Many errors are "system errors"- high risk meds being stored on units where they should not be, similar labels, etc. However, to not check the basic rights is just lazy in my opinion. I would not want a nurse that is already this cavalier about following safety rules to care for me. More importantly than how the student feels, think how the patient and his/her family feels, having put trust in a system to provide healing, nearly to be killed.

Very important!!! If all three checks are done 100% of the time, medication errors would be nearly zero.

I had my own twins in the NICU shortly after the Quaid twins ordeal, and it never left my mind.

When i was in the hospital (12 days total before and after twins birth) I was surprised at the number of times my band was not checked. There was only one nurse who did it consistently. And for the first few days it was loose and fell off and I just kept it on my table and handed it to them when they asked. Now that I have been passing meds, I know how big of a no-no that is!

Let me say as a nursing student who is not practicing on my own yet this scares the hell out of me haha. Medication errors seem to be so common and at least one seems almost unavoidable if you stay in nursing your whole life. My question is what happens after an error is made? Do nurses normally lose their license?

Specializes in Dialysis.
I don't know what happened, why she didn't check the 5 rights, or what her excuse was.

I start nursing school next month so I am not familiar with the 5 rights. What exactly is this?

Thanks!

Specializes in Psych, LTC, Acute Care.
I start nursing school next month so I am not familiar with the 5 rights.
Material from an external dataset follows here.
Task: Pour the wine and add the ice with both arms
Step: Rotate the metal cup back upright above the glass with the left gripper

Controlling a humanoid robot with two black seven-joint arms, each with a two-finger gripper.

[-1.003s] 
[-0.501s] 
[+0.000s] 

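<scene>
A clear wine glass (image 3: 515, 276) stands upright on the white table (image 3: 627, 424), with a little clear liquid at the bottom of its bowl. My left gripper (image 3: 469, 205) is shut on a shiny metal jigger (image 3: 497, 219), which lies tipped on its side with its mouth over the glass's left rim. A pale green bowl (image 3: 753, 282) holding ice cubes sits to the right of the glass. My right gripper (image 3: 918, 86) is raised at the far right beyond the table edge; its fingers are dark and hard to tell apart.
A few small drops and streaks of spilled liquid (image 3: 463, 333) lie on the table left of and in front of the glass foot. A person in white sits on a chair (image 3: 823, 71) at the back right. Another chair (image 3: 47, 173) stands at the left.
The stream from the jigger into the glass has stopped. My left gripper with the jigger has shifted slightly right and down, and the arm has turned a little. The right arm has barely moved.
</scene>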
What exactly is this?

Thanks!

Right Patient

Right Drug

Right Dose

Right Time

Right Route

Specializes in Trauma, Teaching.

The 6th right: right documentation. If you don't sign the med as having been given, the pt may get double dosed. If you sign it before you actually give it, and he refuses or you drop it; he is recorded as having gotten something he didn't.

The other question I've started asking: are you allergic to anything? Several times lately I've gotten, "oh yeah, I forgot to tell them about ........."

Senior123: no not often. In fact, in order to get med errors reported more consistently, in order to identify system errors that are leading to mistakes with meds, reports are now being done without identifying the nurse. It leads to more reliable and consistent reporting. Loss of license would be for the BON to decide, if there was gross negligence that caused serious harm it may go to the Board; most lessor errors would not be reported outside the facility.

Specializes in NICU.

The 6 rights are important, but mistakes can still happen.

It's also imperative to look up each medication that you aren't familiar with, to check correct dosing, compatibility, adverse reactions, indications, etc, etc.